Drop, The Favorite Candy of Holland.

Drop is a beloved sweet in the Netherlands. 80% of the population eats licorice and on average a Dutch person eats 2 kg of licorice per year. For foreigners, the taste is a bit strange in the beginning, so you can see them pulling strange faces. For starters the sweet drop is a good entry into the world of licorice. The salty liquorice is more for the advanced licorice lover.

The History of Licorice.

Licorice is a confectionery made from the carrot juice of the licorice plant "Glycyrrhiza glabra." Licorice was already eaten in Egyptian, Greek and Roman culture. At the time not as candy, but as medicine against coughing and stomach ulcer. Three thousand years ago, the Egyptian Pharaoh Tutankhamun received a large quantity of liquorice in his grave, as support for his journey to the afterlife. More than two thousand years ago, Alexander the Great, the emperor of Greece, took licorice root on the campaigns because it worked well against thirst. And it is also known that the Roman emperor Caesar ate drop 2,000 years ago. In 1731 Italian Giorgio Amarelli managed to make the  juice from the licorice root into drop. In 1760, pharmacist George Dunhill made drop items and sold them as a medicine for infections, colds and stomach ulcers.

How to make Drop.

The licorice roots are cut from the bush and dried in the sun. The bush itself goes back into the ground and grows again. The roots are ground and made into a porridge with water. This is filtered and thickened to a block of drop, This block drop goes to the licorice manufacturer, who thins it again and mixes it with other flavorings (honey, salmiak) and thickeners (such as modified starch). At a temperature of 135 ° C, the starch starts to gelatinize and a dough, similar in structure to bread dough, is formed, which is pressed into molds. These molds are made from corn starch, in which the licorice is cured. Curing takes 36 hours at a temperature of 65 ° C. The starch is then blown off the liquorice and provided with a brightener.

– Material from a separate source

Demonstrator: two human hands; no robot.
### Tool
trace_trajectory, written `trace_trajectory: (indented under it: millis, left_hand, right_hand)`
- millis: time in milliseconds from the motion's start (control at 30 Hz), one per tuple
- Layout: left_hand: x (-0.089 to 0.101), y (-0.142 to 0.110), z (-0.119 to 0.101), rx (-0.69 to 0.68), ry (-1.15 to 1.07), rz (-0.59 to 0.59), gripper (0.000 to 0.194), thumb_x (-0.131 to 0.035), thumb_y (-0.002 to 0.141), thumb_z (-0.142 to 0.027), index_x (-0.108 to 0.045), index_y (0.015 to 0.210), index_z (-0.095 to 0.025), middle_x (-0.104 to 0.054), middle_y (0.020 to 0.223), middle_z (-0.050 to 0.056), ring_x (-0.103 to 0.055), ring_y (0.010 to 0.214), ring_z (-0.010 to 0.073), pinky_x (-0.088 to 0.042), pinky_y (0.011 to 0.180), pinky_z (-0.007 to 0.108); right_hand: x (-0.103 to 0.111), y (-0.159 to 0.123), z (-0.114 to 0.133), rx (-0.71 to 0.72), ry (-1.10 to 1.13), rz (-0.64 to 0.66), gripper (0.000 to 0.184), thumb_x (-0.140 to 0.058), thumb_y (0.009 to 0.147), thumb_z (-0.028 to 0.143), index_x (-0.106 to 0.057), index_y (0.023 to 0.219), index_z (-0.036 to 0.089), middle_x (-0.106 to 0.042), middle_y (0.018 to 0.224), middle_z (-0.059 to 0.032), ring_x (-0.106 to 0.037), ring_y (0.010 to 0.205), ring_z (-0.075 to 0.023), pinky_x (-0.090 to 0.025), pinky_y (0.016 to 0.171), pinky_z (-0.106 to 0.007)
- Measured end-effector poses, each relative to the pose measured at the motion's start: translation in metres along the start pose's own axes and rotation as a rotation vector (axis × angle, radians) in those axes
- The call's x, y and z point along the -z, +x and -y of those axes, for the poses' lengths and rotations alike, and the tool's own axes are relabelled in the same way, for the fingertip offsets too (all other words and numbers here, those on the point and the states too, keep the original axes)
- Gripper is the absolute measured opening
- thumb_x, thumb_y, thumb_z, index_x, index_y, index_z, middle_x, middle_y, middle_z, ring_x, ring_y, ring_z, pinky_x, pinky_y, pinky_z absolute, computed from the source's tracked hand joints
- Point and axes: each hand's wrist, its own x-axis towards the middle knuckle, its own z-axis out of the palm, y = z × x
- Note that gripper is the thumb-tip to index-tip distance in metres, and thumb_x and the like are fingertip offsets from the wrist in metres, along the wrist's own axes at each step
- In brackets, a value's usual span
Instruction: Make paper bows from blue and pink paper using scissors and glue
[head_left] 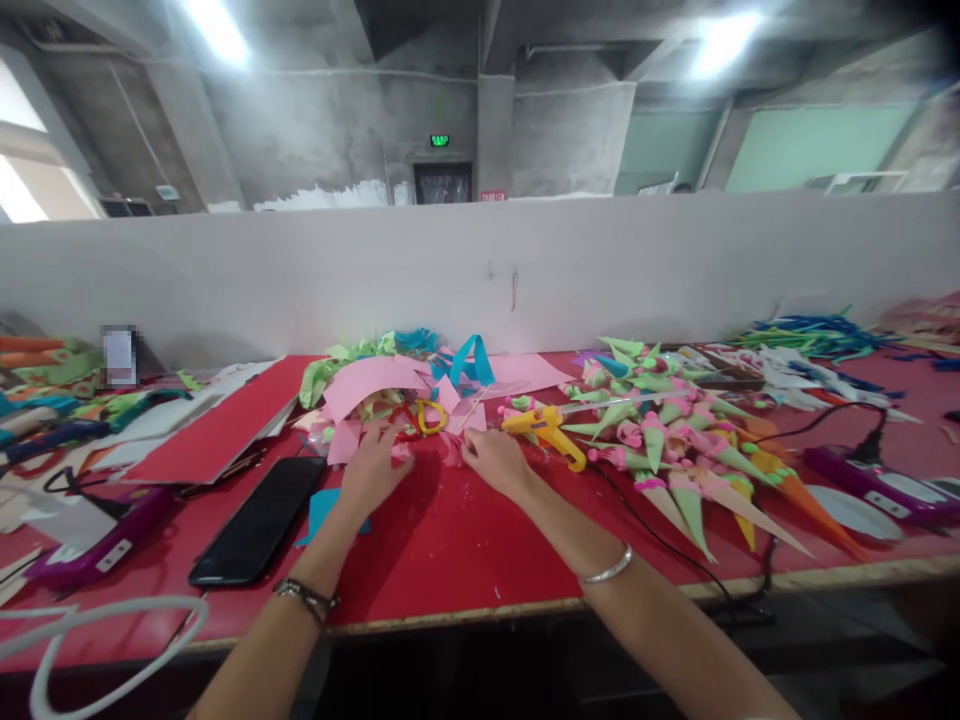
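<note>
My left hand [369, 468] is over the red tabletop with its fingers apart, near a small pink scrap [402, 453] by the thumb. My right hand [496, 462] is closed, its fingertips pinching a small pink folded piece of paper or foam [452, 449]. Just beyond the hands lie scissors with yellow and red handles [430, 417] and pink sheets [373, 384]. A yellow glue gun [546, 428] with a clear glue stick in its back rests to the right of my right hand. Under my left wrist is a blue sheet piece [324, 513].
A black phone [259, 522] and red sheets [210, 425] lie at the left. Piled at the right are several green, pink and orange cone-shaped pieces [660, 440]. Purple power strips [874, 485] and cords lie on the table. A white partition [420, 270] stands behind.
</note>
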Motion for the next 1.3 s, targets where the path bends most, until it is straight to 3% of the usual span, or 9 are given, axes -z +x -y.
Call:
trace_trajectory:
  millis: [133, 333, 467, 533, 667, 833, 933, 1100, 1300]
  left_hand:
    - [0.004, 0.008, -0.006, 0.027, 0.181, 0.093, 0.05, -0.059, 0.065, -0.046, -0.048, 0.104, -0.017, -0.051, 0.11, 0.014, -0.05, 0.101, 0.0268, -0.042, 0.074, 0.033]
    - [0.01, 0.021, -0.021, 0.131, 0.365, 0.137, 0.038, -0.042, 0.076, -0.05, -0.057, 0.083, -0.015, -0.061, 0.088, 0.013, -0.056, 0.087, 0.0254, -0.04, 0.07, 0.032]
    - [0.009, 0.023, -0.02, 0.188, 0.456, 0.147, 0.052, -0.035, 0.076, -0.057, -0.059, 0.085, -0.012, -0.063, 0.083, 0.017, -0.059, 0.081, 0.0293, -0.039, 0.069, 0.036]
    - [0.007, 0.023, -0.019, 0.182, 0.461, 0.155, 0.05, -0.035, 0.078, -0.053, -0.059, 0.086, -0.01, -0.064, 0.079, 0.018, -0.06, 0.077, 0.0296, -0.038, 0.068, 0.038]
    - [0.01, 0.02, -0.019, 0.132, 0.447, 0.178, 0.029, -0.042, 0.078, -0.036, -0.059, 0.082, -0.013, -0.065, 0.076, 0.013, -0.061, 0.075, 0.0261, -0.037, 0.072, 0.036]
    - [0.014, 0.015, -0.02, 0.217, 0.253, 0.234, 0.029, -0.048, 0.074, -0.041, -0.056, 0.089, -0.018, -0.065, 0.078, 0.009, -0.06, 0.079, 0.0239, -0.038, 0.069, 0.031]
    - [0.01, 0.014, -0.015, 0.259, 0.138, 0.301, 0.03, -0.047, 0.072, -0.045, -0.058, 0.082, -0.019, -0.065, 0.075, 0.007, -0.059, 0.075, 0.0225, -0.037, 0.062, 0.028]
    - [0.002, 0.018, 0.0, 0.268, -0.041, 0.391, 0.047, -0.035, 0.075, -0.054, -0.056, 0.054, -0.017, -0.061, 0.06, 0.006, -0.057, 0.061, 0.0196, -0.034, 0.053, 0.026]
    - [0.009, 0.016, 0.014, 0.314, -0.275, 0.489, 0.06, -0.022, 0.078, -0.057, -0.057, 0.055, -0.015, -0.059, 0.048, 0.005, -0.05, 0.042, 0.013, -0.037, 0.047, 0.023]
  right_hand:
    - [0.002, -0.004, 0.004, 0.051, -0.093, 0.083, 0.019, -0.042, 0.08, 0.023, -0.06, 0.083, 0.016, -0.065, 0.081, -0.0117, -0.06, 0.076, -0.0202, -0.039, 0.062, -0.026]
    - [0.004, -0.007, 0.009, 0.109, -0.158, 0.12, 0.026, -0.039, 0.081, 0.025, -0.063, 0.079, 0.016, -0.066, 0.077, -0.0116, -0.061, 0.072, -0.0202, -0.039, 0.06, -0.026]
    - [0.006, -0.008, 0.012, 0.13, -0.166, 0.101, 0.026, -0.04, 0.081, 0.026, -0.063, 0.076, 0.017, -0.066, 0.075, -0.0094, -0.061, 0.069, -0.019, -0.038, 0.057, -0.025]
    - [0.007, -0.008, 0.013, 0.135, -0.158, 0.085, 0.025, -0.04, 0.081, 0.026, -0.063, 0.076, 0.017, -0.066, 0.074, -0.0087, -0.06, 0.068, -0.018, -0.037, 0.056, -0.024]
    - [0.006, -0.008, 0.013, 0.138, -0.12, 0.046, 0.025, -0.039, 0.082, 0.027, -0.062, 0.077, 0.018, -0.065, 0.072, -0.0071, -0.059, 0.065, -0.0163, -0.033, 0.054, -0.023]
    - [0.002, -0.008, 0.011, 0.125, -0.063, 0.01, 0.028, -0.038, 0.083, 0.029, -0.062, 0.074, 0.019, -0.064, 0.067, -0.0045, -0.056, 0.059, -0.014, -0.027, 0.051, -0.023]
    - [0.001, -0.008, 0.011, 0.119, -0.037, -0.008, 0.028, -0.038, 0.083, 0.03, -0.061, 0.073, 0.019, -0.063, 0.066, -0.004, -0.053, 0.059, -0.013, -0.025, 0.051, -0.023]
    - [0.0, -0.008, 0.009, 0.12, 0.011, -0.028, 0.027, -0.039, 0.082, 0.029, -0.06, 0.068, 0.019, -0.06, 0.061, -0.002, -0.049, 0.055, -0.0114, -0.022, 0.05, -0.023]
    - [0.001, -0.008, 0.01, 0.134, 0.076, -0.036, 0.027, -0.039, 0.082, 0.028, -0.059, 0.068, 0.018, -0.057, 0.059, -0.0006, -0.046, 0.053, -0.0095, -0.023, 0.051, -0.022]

The Taste of Dutch Licorice

Glycyrrizine, originating from the licorice extract in licorice, is largely responsible for the characteristic drop flavor. It is about fifty times sweeter than granulated sugar. Drop has a very characteristic salmiak taste due to ammonium chloride. The Dutch are usually used to licorice and therefore eat it with taste. However, this taste is not appreciated by everyone, especially with double salted licorice. There are also liqueurs, such as Dropshot, with a drop taste.